▸ What to do
Give again, character for character, the lines that lie between the first line of the material and the line with "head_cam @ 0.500", inclusive. Omit pictures.

▸ Collected data
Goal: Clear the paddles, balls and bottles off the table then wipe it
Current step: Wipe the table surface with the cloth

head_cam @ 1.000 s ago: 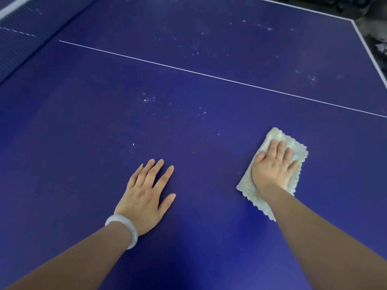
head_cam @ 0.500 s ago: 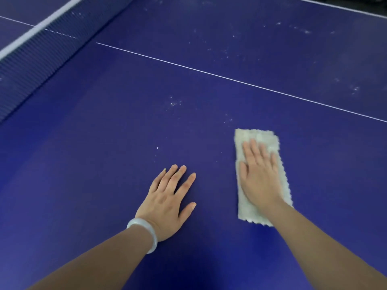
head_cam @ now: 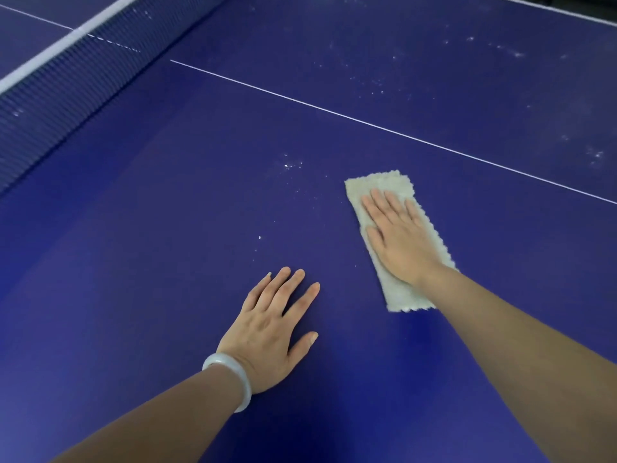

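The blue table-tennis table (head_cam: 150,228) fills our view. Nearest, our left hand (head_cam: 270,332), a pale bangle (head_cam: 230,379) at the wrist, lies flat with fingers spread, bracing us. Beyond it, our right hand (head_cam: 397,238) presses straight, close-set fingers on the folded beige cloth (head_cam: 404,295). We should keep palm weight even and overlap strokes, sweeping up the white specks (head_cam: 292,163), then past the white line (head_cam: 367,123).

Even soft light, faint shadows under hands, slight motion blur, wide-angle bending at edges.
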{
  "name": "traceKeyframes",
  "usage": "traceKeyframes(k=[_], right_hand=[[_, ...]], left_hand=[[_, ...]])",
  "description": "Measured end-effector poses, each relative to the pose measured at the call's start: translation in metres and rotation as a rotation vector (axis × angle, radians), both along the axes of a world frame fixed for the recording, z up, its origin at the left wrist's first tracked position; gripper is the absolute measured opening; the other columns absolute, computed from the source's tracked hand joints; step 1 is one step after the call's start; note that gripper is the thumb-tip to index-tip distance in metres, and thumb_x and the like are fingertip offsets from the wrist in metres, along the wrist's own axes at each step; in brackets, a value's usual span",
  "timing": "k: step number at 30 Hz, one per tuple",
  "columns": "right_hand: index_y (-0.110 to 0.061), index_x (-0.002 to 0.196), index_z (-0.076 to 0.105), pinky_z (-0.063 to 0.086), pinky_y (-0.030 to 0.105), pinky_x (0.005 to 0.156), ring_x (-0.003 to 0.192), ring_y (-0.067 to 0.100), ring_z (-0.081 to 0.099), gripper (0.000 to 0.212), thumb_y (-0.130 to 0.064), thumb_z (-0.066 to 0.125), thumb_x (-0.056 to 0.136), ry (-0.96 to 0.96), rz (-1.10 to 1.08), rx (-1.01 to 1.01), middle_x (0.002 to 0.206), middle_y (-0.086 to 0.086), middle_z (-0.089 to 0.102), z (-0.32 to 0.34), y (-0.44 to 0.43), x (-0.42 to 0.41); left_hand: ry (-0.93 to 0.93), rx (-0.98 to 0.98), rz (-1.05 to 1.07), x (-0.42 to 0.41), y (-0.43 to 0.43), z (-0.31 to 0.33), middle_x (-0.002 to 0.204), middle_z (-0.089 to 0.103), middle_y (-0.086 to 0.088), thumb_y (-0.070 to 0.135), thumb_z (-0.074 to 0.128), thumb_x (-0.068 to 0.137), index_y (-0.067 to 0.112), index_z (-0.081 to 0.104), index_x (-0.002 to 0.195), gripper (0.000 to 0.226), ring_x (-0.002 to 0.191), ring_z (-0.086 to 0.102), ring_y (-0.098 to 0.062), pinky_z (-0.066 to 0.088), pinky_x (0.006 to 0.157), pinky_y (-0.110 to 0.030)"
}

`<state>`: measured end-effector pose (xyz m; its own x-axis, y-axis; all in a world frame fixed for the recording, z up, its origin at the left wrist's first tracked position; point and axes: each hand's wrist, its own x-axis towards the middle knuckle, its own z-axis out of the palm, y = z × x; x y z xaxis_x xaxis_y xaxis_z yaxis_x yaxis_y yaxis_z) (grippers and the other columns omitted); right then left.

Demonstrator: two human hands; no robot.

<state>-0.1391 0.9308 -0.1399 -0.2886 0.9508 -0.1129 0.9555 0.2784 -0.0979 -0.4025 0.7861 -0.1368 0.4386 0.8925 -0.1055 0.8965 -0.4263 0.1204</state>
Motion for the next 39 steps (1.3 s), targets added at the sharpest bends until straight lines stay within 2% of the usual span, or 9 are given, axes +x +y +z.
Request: traceKeyframes(k=[3, 7, 9, 13, 15, 20, 25, 35, 39], right_hand=[[-0.022, 0.158, 0.015, 0.004, 0.047, 0.123, 0.153, 0.022, 0.007, 0.058, -0.04, 0.016, 0.103, -0.027, -0.275, 0.046, 0.165, 0.0, 0.012, -0.001, 0.003, 0.043], [-0.02, 0.159, 0.003, -0.003, 0.051, 0.122, 0.153, 0.023, -0.005, 0.059, -0.037, 0.011, 0.103, 0.012, -0.627, 0.001, 0.167, 0.002, -0.001, 0.0, 0.046, 0.037], [-0.023, 0.159, 0.006, -0.003, 0.051, 0.122, 0.153, 0.024, -0.004, 0.058, -0.036, 0.013, 0.103, 0.034, -0.452, -0.012, 0.167, 0.001, 0.001, 0.001, 0.063, 0.006], [-0.034, 0.158, 0.009, -0.006, 0.044, 0.123, 0.152, 0.014, -0.005, 0.055, -0.041, 0.013, 0.103, 0.042, 0.172, -0.051, 0.165, -0.01, 0.002, 0.004, 0.044, -0.04], [-0.034, 0.158, 0.009, -0.005, 0.042, 0.124, 0.151, 0.01, -0.007, 0.059, -0.044, 0.007, 0.1, 0.032, 0.274, -0.048, 0.164, -0.013, 0.001, 0.004, 0.014, -0.021], [-0.03, 0.158, 0.012, -0.001, 0.044, 0.124, 0.153, 0.013, -0.001, 0.059, -0.043, 0.011, 0.101, 0.023, -0.21, 0.036, 0.165, -0.007, 0.008, -0.004, -0.069, 0.066], [-0.021, 0.159, 0.005, -0.002, 0.049, 0.123, 0.153, 0.022, -0.002, 0.064, -0.042, 0.003, 0.098, -0.006, -0.57, 0.055, 0.166, 0.001, 0.002, -0.007, -0.098, 0.027], [-0.023, 0.159, -0.001, -0.005, 0.05, 0.123, 0.153, 0.022, -0.008, 0.06, -0.038, 0.011, 0.102, 0.04, -0.621, 0.037, 0.166, 0.0, -0.004, -0.01, -0.102, -0.07], [-0.025, 0.158, -0.001, -0.006, 0.048, 0.123, 0.152, 0.019, -0.01, 0.059, -0.038, 0.013, 0.102, 0.043, -0.635, 0.029, 0.166, -0.002, -0.006, -0.008, -0.103, -0.07]], left_hand=[[-0.008, -0.019, 0.003, 0.0, 0.0, -0.002, 0.16, 0.028, -0.005, 0.057, 0.03, 0.098, 0.026, 0.025, 0.155, 0.065, 0.149, 0.021, -0.025, 0.014, 0.118, -0.043], [-0.002, -0.024, 0.006, 0.0, 0.0, -0.002, 0.16, 0.026, -0.005, 0.058, 0.029, 0.098, 0.026, 0.024, 0.155, 0.065, 0.15, 0.02, -0.025, 0.013, 0.118, -0.043], [0.013, -0.018, 0.002, 0.0, 0.0, -0.001, 0.16, 0.026, -0.004, 0.058, 0.029, 0.099, 0.026, 0.025, 0.155, 0.065, 0.15, 0.02, -0.024, 0.012, 0.119, -0.042], [0.036, -0.011, 0.01, 0.001, 0.0, 0.0, 0.161, 0.024, -0.003, 0.058, 0.028, 0.099, 0.027, 0.024, 0.155, 0.065, 0.15, 0.017, -0.023, 0.008, 0.12, -0.04], [0.029, -0.018, 0.01, 0.0, 0.0, 0.0, 0.162, 0.023, -0.003, 0.058, 0.028, 0.098, 0.028, 0.023, 0.156, 0.065, 0.151, 0.016, -0.022, 0.008, 0.12, -0.04], [-0.001, -0.014, 0.011, 0.001, 0.0, -0.002, 0.16, 0.025, -0.004, 0.058, 0.028, 0.098, 0.027, 0.023, 0.156, 0.066, 0.15, 0.018, -0.023, 0.012, 0.119, -0.042], [0.012, -0.019, 0.007, 0.001, 0.001, -0.001, 0.16, 0.026, -0.005, 0.058, 0.028, 0.098, 0.026, 0.025, 0.155, 0.066, 0.15, 0.02, -0.025, 0.012, 0.119, -0.043], [-0.053, -0.038, -0.024, -0.003, 0.0, -0.003, 0.162, 0.023, -0.006, 0.056, 0.024, 0.1, 0.024, 0.023, 0.156, 0.064, 0.151, 0.015, -0.025, 0.02, 0.121, -0.047], [-0.296, -0.029, -0.01, -0.025, 0.005, 0.003, 0.159, 0.026, -0.006, 0.046, 0.03, 0.102, 0.019, 0.032, 0.153, 0.058, 0.15, 0.017, -0.023, 0.02, 0.122, -0.045]])
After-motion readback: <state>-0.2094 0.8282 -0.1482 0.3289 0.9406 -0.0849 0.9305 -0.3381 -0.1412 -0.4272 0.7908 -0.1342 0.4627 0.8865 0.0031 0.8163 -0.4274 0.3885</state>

▸ Response area
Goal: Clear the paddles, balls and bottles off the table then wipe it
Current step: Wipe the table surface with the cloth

head_cam @ 1.000 s ago: 
head_cam @ 0.500 s ago: 

This is the complete answer.